Marlene P.: What is your favorite line, passage, or chapter from this book?

Amanda Marrone: Probably the end of the first chapter—it shows how conflicted Jordan is about Michael.

But the leaves are falling and soon Michael will sit on bare branches. Moonlight will finally find its way to his face and I’ll see what I know is true: that Michael is a monster. I’m just afraid that one of these nights I might let him in.

Marlene P.: Was there any part that you struggled with or avoided writing?

Amanda Marrone: I struggled with chapter two! I avoided writing it for six months! That seems to be the way I work, but I’ve decided it’s because I need to think about where I’m going with a story after the first chapter was written in such a frenzy. I’m hoping to be a little speedier with my new YA and tackle chapter two in a more timely fashion!
Marlene P.:What’s on your nightstand right now?

Amanda Marrone: Jo Knowles’ Lesson from a Dead Girl. It’s a haunting story about abuse—beautifully written.
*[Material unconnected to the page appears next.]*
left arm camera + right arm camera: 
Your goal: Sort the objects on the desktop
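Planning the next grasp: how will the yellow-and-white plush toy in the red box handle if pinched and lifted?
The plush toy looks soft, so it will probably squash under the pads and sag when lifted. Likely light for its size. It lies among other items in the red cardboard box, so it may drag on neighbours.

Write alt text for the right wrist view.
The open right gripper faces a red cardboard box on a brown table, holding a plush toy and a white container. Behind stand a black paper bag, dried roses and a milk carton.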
Marlene P.: What are your hobbies?

Amanda Marrone: I love to draw, read, study insects—I have hissing cockroaches, and I love to hike.

Marlene P.: Have you ever wanted to quit writing? Why?

Amanda Marrone: I’ve never wanted to quit, but I have gotten discouraged in the past. Finding an editor seemed like such a needle in the haystack scenario—I actually only sent my story out to two editors I’d heard speak at conferences. Luckily, I got an agent and she took over with the matchmaking.

Marlene P.: What’s your favorite Halloween candy?

Amanda Marrone: Hershey’s special dark miniatures.

Marlene P.: What scares you?

Amanda Marrone: The basement after I’ve been watching something spooky like Supernatural, and mean girls.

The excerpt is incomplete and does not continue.